Exercise brief: Output all the data exactly. Pictures do not belong in the copy.

Recorded data:
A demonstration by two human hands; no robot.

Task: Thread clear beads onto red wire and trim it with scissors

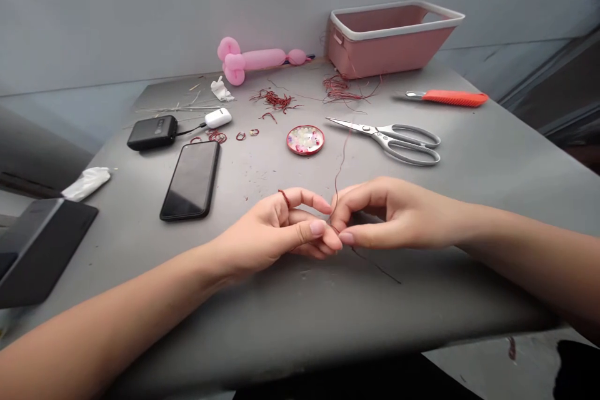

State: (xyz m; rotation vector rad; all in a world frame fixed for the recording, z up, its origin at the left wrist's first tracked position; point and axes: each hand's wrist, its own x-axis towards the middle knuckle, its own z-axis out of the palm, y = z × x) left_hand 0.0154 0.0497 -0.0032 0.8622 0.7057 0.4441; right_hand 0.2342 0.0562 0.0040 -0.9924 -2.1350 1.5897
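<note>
My left hand [300, 225] and my right hand [375, 212] meet low over the front of the table, fingertips close together. Both pinch a thin dark red cord [340, 165]. One length of it runs up toward the scissors, and a tail trails down to the right below my fingers. Just where the cord passes between the fingertips is partly hidden. A red cord ring [284, 198] sits around my left index finger. Beyond my hands lie a round red-rimmed dish [305, 139] of small pale and pink beads and silver scissors [389, 137], blades pointing left.
A pink basket [398, 53] stands at the back, tangled red cord [344, 89] before it. An orange-handled cutter [452, 98] lies right. Leftward are a phone [191, 181], a black power bank [152, 132], a pink balloon [262, 59], red cord scraps [276, 100] and small cord rings [240, 136].
</note>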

Task result:
A demonstration by two human hands; no robot.

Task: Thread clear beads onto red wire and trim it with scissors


State: (xyz m; rotation vector rad; all in a world frame fixed for the recording, z up, its origin at the left wrist's first tracked position; point and axes: each hand's wrist, its own x-axis towards the middle knuckle, its own z-axis out of the palm, y = z × x) left_hand 0.0154 0.0497 -0.0032 0.8622 0.7057 0.4441; right_hand 0.2342 0.0562 0.0040 -0.9924 -2.1350 1.5897
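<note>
My left hand [300, 225] and my right hand [375, 212] meet low over the front of the table, fingertips close together. Both pinch a thin dark red cord [340, 165]. One length of it runs up toward the scissors, and a tail trails down to the right below my fingers. Just where the cord passes between the fingertips is partly hidden. A red cord ring [284, 198] sits around my left index finger. Beyond my hands lie a round red-rimmed dish [305, 139] of small pale and pink beads and silver scissors [389, 137], blades pointing left.
A pink basket [398, 53] stands at the back, tangled red cord [344, 89] before it. An orange-handled cutter [452, 98] lies right. Leftward are a phone [191, 181], a black power bank [152, 132], a pink balloon [262, 59], red cord scraps [276, 100] and small cord rings [240, 136].
</note>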

This concludes the exercise.